Absentee voting requires an excuse in Pennsylvania, and there is no
early voting period, so the polling-place equipment will tabulate the
vast majority of the votes in the primary. Pennsylvania's Secretary of
State has judged that reel-to-reel paper trail printers compromise
voter privacy, and none of Pennsylvania's direct-recording electronic
(DRE) systems offer voter-verifiable paper records.
The availabilty of emergency paper ballots is also a cause of serious concern. Current election law does not specify a given amount of emergency paper ballots. The Secretary of State's office has suggested that enough emergency ballots for 20% of registered voters be available. We hope that all counties print sufficient ballots, given the expectation of high turnout.
Here is a summary of the voting systems used in Pennsylvania:
- According to the Secretary of State's most current voter registration statistics,
Pennsylvania has 8,326,564 registered voters. 7,064,129 voters are
registered in the 51 counties in which paperless electronic voting is
the only method of voting at the polling places.
- Of
the 51 counties which use paperless machines, 25 use the paperless
ES&S iVotronic touch screen machine as the principal voting system.
These counties have over 2.6 million registered voters, comprising 32%
of the registered voters in the state. After the state of Ohio's EVEREST
voting system review was published, Edward Felten, head of the Center
for Information Technology Policy at Princeton University, wrote that
the iVotronic is "too risky to use in elections."
- 16
counties, with over 900,000 registered voters, use the Diebold/Premier
TSx touch screen as the voting system. California Secretary of State
Debra Bowen disallowed the TSx for use as a primary voting system for
multiple and grave security vulnerabilities, as well as threats to
voter privacy. See Secretary Bowen's withdrawal of approval here, and the full reports of the review teams.
- 6 counties, with over 2.3 million voters, use the push-button Shouptronic voting machine.

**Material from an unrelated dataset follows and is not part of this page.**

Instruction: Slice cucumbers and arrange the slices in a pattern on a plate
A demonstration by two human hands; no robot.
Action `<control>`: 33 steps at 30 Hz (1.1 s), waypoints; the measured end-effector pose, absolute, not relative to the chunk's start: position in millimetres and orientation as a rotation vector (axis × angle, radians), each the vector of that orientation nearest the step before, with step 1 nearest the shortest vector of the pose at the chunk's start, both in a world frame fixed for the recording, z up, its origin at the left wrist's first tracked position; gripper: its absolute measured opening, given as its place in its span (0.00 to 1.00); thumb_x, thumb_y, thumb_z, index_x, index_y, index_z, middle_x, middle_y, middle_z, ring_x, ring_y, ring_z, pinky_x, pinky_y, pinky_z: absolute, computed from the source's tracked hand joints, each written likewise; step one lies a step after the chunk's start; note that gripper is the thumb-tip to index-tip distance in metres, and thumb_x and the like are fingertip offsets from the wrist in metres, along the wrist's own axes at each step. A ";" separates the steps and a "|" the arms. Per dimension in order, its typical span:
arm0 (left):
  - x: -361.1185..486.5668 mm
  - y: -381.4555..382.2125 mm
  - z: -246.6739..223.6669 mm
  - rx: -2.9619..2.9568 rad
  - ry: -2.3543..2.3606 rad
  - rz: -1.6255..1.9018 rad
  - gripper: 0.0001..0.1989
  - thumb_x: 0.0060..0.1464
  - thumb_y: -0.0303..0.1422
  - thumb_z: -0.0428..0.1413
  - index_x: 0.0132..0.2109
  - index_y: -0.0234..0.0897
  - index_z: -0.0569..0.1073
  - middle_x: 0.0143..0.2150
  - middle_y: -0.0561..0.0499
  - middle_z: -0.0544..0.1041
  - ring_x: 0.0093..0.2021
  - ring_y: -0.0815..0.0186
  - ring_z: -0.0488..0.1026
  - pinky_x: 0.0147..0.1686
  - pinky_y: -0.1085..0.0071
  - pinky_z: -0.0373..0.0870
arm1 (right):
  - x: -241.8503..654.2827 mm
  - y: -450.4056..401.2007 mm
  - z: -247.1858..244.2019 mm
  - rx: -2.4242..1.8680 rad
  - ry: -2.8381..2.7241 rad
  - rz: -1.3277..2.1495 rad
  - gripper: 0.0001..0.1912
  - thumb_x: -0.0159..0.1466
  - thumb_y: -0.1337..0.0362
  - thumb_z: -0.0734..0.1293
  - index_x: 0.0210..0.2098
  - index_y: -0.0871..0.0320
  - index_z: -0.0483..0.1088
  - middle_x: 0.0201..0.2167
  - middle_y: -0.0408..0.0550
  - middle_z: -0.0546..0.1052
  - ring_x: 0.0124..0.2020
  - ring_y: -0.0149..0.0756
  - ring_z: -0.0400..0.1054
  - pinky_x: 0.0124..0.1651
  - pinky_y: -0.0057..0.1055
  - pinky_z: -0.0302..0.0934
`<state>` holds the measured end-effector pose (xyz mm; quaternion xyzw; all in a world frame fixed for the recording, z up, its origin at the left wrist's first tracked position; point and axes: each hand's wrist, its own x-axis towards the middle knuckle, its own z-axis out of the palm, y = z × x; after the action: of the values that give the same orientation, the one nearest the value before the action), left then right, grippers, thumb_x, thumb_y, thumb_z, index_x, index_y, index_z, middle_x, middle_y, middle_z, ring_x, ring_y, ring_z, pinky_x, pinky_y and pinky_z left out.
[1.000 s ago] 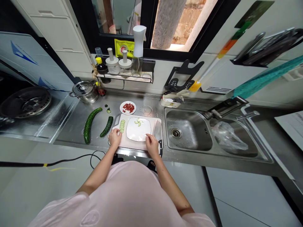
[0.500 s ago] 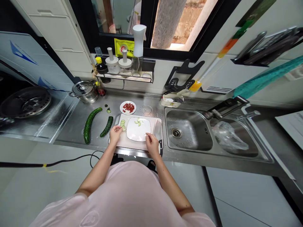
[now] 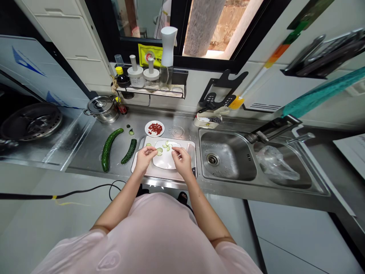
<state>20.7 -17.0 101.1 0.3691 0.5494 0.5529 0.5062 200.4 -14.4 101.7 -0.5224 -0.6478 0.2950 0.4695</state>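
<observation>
Cucumber slices (image 3: 159,152) are pinched between thumb and fingers of the left hand (image 3: 145,159), above the white plate (image 3: 164,163). The right hand (image 3: 183,162) is over the plate's right side, fingers curled toward the thumb; whether it grips anything cannot be determined. The plate rests on the cutting board (image 3: 155,174).
</observation>
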 end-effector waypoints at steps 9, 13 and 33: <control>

- 750,000 voters will use the Sequoia Advantage, which apparently miscounted party turnout New Jersey's February 5 primary. New Jersey county election officials called for an independent investigation of the machine
discrepancy. 104,000 voters in York County use the Sequoia AVC Edge, also disallowed for use as a primary system in California.
- 82,000
voters in Blair County will use the Hart Intercivic eSlate as the
primary system. The eSlate was also found vulnerable in the EVEREST (p. 228-230) and the California top-to-bottom review.
- Just
under 1.2 million voters live in counties in which optically scanned
paper ballots are the primary voting system. 740,000 voters live in
four counties which use blended systems, with DREs used for accessible
voting systems. 420,000 voters live in the 12 counties that use optical
scan systems with a ballot-marking device for accessibility.
As
a complete reading of the California and Ohio reviews will reveal, all
of the optical systems used in Pennsylvania have serious security
vulnerabilities. But optical scan systems offer a record of the votes
that is independent of the software in the machine. And Pennsylvania
law, 25 P.S. 3031.17,
offers the best defense against these vulnerabilities: a random manual
audit of ballots cast in an election. Only the counties with paper ballots
can implement this law in a meaningful way.
Although November is looming nearer, Lackawanna County decided in March 2008 to switch to an optical
scan/ballot-marker solution in time for the April 22 primary.